(Data entries)
◆ ◆ ◆

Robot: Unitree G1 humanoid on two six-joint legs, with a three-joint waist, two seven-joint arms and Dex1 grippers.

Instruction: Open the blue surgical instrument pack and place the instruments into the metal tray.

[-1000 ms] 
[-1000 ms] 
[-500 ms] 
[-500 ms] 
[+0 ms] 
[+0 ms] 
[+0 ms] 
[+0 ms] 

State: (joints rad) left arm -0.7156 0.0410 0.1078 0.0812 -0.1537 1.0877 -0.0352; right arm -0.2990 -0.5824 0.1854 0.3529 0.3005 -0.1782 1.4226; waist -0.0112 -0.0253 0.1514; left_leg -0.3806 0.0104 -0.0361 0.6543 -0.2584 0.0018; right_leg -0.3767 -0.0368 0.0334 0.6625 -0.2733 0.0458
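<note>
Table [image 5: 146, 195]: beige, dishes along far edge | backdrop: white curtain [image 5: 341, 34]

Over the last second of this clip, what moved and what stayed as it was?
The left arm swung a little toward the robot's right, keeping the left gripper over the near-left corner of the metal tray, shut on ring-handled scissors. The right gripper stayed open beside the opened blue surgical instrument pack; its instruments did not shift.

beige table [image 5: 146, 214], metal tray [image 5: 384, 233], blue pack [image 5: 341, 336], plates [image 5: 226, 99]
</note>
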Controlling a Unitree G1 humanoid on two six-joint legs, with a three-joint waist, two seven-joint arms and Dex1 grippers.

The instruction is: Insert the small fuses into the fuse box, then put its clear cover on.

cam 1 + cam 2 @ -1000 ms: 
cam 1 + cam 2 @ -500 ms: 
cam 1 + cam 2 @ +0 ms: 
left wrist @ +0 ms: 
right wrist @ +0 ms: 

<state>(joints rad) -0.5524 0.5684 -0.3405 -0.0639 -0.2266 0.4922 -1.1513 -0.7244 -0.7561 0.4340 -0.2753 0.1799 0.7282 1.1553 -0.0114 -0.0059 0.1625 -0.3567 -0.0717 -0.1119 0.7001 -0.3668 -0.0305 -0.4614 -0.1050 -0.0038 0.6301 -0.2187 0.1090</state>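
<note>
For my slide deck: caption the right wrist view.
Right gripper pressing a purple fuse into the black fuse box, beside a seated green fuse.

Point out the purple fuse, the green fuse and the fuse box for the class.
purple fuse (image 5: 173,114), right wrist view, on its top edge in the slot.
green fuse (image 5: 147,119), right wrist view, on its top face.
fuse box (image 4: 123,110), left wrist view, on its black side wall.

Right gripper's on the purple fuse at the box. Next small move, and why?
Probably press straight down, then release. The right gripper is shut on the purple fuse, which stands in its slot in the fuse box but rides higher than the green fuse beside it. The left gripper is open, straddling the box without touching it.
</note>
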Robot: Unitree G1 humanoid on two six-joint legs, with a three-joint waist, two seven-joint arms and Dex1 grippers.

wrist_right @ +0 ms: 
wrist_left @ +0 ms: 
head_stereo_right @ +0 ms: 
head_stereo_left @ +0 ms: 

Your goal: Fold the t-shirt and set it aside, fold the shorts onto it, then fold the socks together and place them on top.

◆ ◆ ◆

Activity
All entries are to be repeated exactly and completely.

Response for this exercise
Robot: Unitree G1 humanoid on two six-joint legs, with a three-joint waist, two seven-joint arms and Dex1 grippers.

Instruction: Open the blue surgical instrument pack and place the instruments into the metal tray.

[-1000 ms] 
[-1000 ms] 
[-500 ms] 
[-500 ms] 
[+0 ms] 
[+0 ms] 
[+0 ms] 
[+0 ms] 

State: (joints rad) left arm -0.7156 0.0410 0.1078 0.0812 -0.1537 1.0877 -0.0352; right arm -0.2990 -0.5824 0.1854 0.3529 0.3005 -0.1782 1.4226; waist -0.0112 -0.0253 0.1514; left_leg -0.3806 0.0104 -0.0361 0.6543 -0.2584 0.0018; right_leg -0.3767 -0.0368 0.0334 0.6625 -0.2733 0.0458
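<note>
Table [image 5: 146, 195]: beige, dishes along far edge | backdrop: white curtain [image 5: 341, 34]

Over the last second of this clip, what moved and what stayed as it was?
The left arm swung a little toward the robot's right, keeping the left gripper over the near-left corner of the metal tray, shut on ring-handled scissors. The right gripper stayed open beside the opened blue surgical instrument pack; its instruments did not shift.

beige table [image 5: 146, 214], metal tray [image 5: 384, 233], blue pack [image 5: 341, 336], plates [image 5: 226, 99]
</note>
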Controlling a Unitree G1 humanoid on two six-joint legs, with a three-joint waist, two seven-joint arms and Dex1 grippers.

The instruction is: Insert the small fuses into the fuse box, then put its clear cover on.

cam 1 + cam 2 @ -1000 ms: 
cam 1 + cam 2 @ -500 ms: 
cam 1 + cam 2 @ +0 ms: 
left wrist @ +0 ms: 
right wrist @ +0 ms: 

<state>(joints rad) -0.5524 0.5684 -0.3405 -0.0639 -0.2266 0.4922 -1.1513 -0.7244 -0.7561 0.4340 -0.2753 0.1799 0.7282 1.1553 -0.0114 -0.0059 0.1625 -0.3567 -0.0717 -0.1119 0.7001 -0.3668 -0.0305 -0.4614 -0.1050 -0.0038 0.6301 -0.2187 0.1090</state>
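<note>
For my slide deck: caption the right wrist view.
Right gripper pressing a purple fuse into the black fuse box, beside a seated green fuse.

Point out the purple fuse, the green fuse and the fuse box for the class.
purple fuse (image 5: 173,114), right wrist view, on its top edge in the slot.
green fuse (image 5: 147,119), right wrist view, on its top face.
fuse box (image 4: 123,110), left wrist view, on its black side wall.

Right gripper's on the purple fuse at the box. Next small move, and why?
Probably press straight down, then release. The right gripper is shut on the purple fuse, which stands in its slot in the fuse box but rides higher than the green fuse beside it. The left gripper is open, straddling the box without touching it.
</note>
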Robot: Unitree G1 humanoid on two six-joint legs, with a three-joint waist, two seven-joint arms and Dex1 grippers.

wrist_right @ +0 ms: 
wrist_left @ +0 ms: 
head_stereo_right @ +0 ms: 
head_stereo_left @ +0 ms: 

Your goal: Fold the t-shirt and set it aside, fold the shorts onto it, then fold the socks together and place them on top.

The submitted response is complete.